● What the exercise asks
Reproduce the whole listing that follows, exactly as it stands.

● Dataset extract
···

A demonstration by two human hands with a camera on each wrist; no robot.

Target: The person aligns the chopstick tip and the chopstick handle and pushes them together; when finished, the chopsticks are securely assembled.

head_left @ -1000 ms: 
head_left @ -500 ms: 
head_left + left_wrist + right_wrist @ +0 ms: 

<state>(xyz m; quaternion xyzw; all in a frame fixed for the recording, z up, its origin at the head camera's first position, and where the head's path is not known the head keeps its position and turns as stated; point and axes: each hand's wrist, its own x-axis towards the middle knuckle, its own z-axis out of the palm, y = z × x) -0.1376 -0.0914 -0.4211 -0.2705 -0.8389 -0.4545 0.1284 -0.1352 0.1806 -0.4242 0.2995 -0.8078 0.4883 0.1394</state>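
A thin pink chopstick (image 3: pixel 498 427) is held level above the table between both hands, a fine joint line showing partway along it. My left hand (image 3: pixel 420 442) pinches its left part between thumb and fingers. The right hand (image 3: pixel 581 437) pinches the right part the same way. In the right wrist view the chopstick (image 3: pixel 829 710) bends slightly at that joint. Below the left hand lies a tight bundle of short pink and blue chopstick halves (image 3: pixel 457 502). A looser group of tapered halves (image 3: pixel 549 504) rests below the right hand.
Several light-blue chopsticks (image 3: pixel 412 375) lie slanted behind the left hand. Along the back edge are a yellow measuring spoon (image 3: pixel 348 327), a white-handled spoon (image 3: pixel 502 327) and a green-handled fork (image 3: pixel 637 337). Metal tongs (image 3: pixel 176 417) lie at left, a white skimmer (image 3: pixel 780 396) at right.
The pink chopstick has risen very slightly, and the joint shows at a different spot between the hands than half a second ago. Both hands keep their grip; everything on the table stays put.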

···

● Response area
A demonstration by two human hands with a camera on each wrist; no robot.

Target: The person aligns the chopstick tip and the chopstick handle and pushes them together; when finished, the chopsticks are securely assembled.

head_left @ -1000 ms: 
head_left @ -500 ms: 
head_left + left_wrist + right_wrist @ +0 ms: 

<state>(xyz m; quaternion xyzw; all in a frame fixed for the recording, z up, its origin at the head camera's first position, and where the head's path is not known the head keeps its position and turns as stated; point and axes: each hand's wrist, its own x-axis towards the middle knuckle, its own z-axis out of the palm, y = z × x) -0.1376 -0.0914 -0.4211 -0.2705 -0.8389 -0.4545 0.1284 -0.1352 0.1806 -0.4242 0.2995 -0.8078 0.4883 0.1394</state>
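A thin pink chopstick (image 3: pixel 498 427) is held level above the table between both hands, a fine joint line showing partway along it. My left hand (image 3: pixel 420 442) pinches its left part between thumb and fingers. The right hand (image 3: pixel 581 437) pinches the right part the same way. In the right wrist view the chopstick (image 3: pixel 829 710) bends slightly at that joint. Below the left hand lies a tight bundle of short pink and blue chopstick halves (image 3: pixel 457 502). A looser group of tapered halves (image 3: pixel 549 504) rests below the right hand.
Several light-blue chopsticks (image 3: pixel 412 375) lie slanted behind the left hand. Along the back edge are a yellow measuring spoon (image 3: pixel 348 327), a white-handled spoon (image 3: pixel 502 327) and a green-handled fork (image 3: pixel 637 337). Metal tongs (image 3: pixel 176 417) lie at left, a white skimmer (image 3: pixel 780 396) at right.
The pink chopstick has risen very slightly, and the joint shows at a different spot between the hands than half a second ago. Both hands keep their grip; everything on the table stays put.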

The answer to this exercise has been fully stated.